> What you will do: Only the lines containing "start" belong in the answer; find them in the material below.

> Data extracts:
----
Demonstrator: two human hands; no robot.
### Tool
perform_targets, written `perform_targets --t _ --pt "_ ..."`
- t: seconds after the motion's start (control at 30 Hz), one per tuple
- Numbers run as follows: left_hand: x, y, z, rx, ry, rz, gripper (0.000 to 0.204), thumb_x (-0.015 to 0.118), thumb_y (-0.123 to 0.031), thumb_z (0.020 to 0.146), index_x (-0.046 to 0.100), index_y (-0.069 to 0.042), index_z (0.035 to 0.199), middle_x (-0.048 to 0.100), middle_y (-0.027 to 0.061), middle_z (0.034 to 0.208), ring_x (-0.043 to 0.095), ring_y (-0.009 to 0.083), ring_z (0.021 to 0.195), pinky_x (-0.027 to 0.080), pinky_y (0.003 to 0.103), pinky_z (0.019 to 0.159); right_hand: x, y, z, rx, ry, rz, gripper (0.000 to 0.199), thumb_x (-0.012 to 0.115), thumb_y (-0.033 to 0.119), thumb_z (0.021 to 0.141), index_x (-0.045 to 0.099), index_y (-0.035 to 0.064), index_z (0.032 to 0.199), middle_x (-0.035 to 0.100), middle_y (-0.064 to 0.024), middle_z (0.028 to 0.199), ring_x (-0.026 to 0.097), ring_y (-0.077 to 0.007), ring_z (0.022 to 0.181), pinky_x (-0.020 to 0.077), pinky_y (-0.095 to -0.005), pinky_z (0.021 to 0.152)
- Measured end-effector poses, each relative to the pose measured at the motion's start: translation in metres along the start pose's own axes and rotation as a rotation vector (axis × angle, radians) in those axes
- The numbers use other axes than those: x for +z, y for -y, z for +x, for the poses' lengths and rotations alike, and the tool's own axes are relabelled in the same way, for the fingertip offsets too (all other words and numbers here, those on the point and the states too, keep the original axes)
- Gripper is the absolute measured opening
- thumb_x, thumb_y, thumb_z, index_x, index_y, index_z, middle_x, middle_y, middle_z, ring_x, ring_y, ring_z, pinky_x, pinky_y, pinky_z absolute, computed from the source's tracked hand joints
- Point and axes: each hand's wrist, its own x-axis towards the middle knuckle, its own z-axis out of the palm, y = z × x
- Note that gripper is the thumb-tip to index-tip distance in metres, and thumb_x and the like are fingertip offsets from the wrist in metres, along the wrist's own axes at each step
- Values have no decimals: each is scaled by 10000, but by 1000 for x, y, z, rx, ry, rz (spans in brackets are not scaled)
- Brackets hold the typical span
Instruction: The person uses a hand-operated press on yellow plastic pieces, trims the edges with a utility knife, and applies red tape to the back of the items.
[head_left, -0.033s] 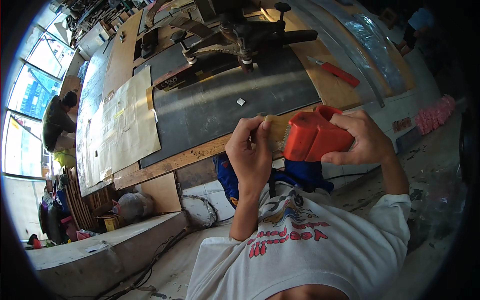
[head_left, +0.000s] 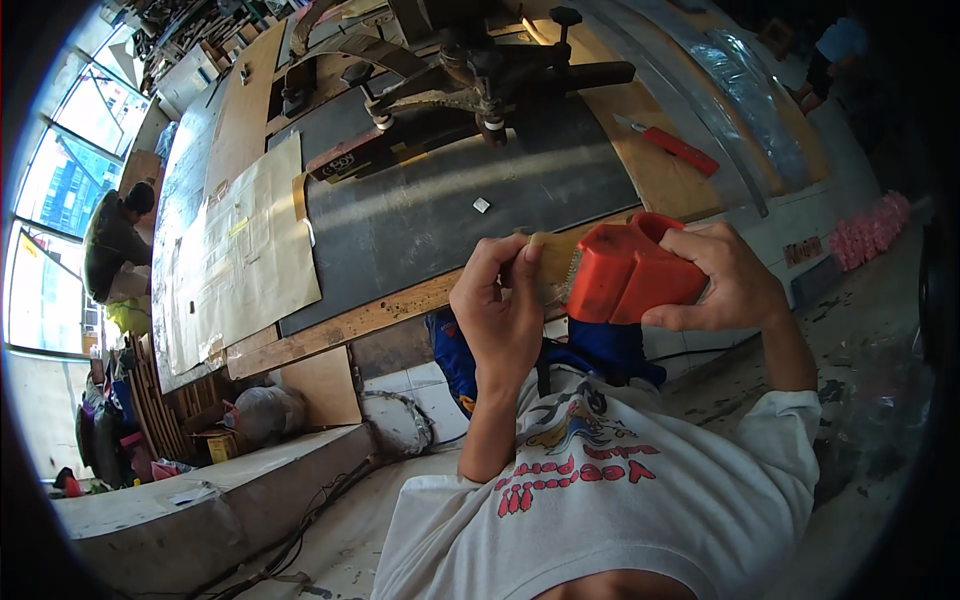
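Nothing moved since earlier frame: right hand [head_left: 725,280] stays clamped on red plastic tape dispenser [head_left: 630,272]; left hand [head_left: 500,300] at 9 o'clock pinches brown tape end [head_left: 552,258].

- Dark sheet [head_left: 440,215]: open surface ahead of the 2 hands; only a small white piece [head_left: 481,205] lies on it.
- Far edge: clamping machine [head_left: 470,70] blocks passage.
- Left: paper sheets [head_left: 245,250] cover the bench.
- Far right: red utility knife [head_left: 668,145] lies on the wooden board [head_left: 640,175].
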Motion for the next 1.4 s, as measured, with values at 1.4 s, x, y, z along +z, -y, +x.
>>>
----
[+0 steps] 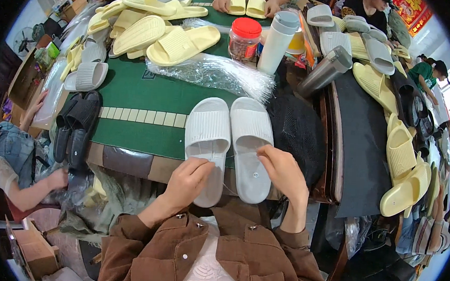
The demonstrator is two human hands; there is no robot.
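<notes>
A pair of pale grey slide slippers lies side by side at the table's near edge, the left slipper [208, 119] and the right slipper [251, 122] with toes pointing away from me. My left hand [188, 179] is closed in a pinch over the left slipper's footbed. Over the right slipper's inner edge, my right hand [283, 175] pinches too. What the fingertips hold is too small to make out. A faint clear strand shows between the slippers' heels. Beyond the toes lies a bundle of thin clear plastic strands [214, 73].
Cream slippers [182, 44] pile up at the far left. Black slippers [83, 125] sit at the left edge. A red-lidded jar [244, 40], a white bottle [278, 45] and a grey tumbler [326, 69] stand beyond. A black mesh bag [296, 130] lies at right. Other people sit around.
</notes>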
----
> Solution to this task:
- t: seconds after the motion's start (control at 30 Hz), one per tuple
- Measured end-effector poses, each relative to the pose measured at the motion's start: translation in metres along the start pose's own axes and rotation as a rotation vector (axis × angle, radians) in those axes

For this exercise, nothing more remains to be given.